Wednesday, January 18, 2006

Choosing hardware

My practice partner decided he wasn't quite ready for EMR. However, he agreed to switch to the new system for billing and scheduling, as our current system was over 10 years old, and was DOS based. We would therefore have a hybrid office, but with a single billing and scheduling system; having two computer systems would have been very difficult for our front staff.

I made a point of trying to keep everyone at my office as up to date as possible. This is a big change, and it helps if people know what is happening.

My group held one more meeting in October, and we decided to sign the contract. We met the company's IT trainers, and we set up dates for them to visit each practice. Our FHN lead reminded everyone to send in the SSHA and EDT applications. We discussed the cost of the server (shared with the other FHN); this is approximately $1,500 per physician.

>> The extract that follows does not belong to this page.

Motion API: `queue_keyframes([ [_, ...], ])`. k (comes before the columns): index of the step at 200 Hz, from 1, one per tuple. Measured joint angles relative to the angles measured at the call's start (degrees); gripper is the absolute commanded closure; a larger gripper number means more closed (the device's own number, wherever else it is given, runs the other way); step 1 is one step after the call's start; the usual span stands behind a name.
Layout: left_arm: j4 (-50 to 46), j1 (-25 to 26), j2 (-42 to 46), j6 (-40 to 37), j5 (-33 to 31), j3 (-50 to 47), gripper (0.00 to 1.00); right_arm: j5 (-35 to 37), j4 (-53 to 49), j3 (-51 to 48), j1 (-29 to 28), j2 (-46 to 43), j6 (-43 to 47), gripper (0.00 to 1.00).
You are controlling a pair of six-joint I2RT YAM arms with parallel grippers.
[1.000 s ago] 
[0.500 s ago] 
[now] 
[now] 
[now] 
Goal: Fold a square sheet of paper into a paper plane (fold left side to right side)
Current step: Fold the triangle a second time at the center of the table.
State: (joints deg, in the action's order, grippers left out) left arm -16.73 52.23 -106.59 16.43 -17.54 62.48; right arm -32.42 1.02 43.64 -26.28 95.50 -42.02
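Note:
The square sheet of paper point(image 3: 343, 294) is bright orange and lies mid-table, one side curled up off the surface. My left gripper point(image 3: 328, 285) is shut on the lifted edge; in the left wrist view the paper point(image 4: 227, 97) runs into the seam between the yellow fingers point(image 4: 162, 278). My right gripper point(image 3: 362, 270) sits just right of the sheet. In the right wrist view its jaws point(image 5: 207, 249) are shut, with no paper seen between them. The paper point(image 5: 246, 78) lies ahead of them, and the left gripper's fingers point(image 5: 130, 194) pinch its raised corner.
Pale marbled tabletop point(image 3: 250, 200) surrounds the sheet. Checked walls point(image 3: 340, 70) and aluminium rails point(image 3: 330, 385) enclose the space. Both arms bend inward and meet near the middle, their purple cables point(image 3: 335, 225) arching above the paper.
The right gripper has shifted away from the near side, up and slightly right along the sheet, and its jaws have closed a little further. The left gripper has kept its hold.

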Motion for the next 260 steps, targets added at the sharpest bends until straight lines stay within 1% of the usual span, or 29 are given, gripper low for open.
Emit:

We started to think about hardware: we had a choice between a wired network with desktop PCs (or "workstations") in each room, and a wireless network with tablet PCs for the physicians. Please see the glossary for a definition of Tablet PC.

We each gave a check for the software to our FHN lead physician, to deposit in our group account. The contract is for the entire group, so the FHN pays for the software, not each individual physician.

The two IT trainers came to my office a week later. They spoke with my staff and me, and had a look at my practice's physical layout. I thought I would prefer to have two workstations at the front desk (as I have two staff members there), and a tablet PC for myself. I use a Palm PDA very often, and had gone to FutureShop to try the Tablet PC: it felt like a large PDA, and I thought I'd be comfortable with this method of data entry. My partner chose one desktop PC for his consultation room, and did not need any computers in his exam rooms. I wanted a printer in each room (to print prescriptions, because electronic transmission of prescriptions is not allowed, and to print handouts). Printers are very inexpensive, and can be plugged into the Tablet as needed. The trainers had a look at my existing computers and equipment; most of it was very outdated, and little could be salvaged.

Once everyone had a site visit, the company asked us to email them our thoughts about the hardware we needed. For my practice, this was:
  • 2 workstations for the front, 1 for my partner
  • 1 tablet PC for me
  • 1 network printer for the front
  • 4 printers
  • 1 card swiper
  • 2 label printers
  • 1 scanner
Our IT lead set up a meeting in December with the Project Manager assigned to us, to go over our hardware choices, and set up the training schedules.